Only one span of the listing below should come back. It runs from the line with "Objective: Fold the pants" through the line with "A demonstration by", and each of its lines must be reproduced exactly.

DATA SECTION -
★ ★ ★ ★
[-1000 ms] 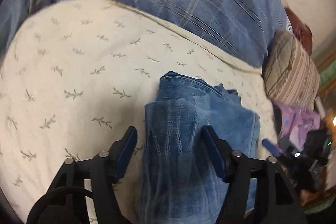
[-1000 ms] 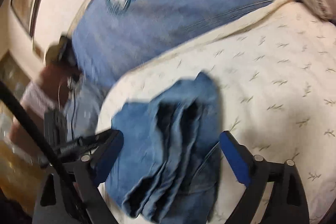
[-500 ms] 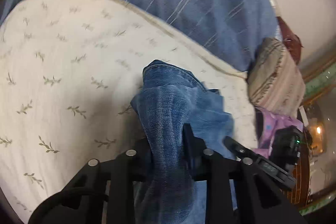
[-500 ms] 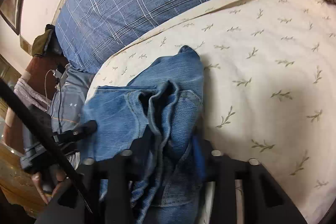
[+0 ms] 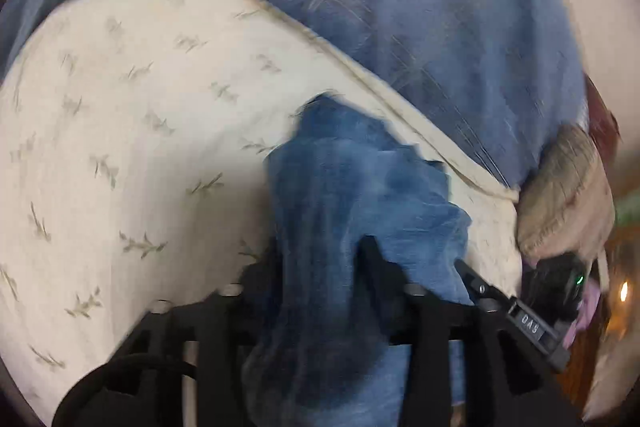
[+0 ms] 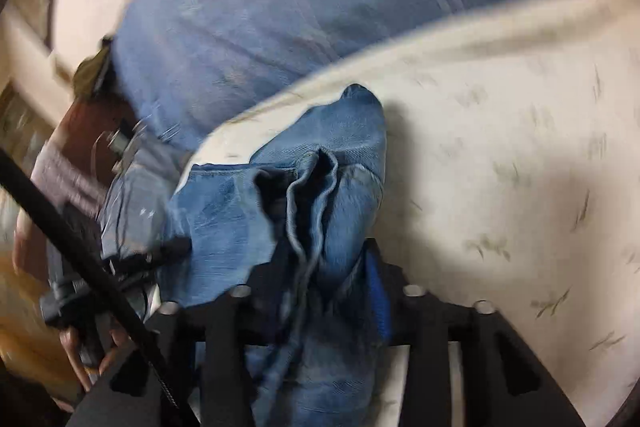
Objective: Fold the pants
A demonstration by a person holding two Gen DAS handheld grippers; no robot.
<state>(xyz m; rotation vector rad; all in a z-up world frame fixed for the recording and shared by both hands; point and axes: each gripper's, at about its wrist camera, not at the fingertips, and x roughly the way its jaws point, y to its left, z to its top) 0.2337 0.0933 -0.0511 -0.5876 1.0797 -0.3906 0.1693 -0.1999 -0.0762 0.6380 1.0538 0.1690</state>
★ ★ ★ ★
RESPONSE TO THE EXERCISE -
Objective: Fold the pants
A demonstration by a person holding two Gen DAS handheld grippers; no robot.

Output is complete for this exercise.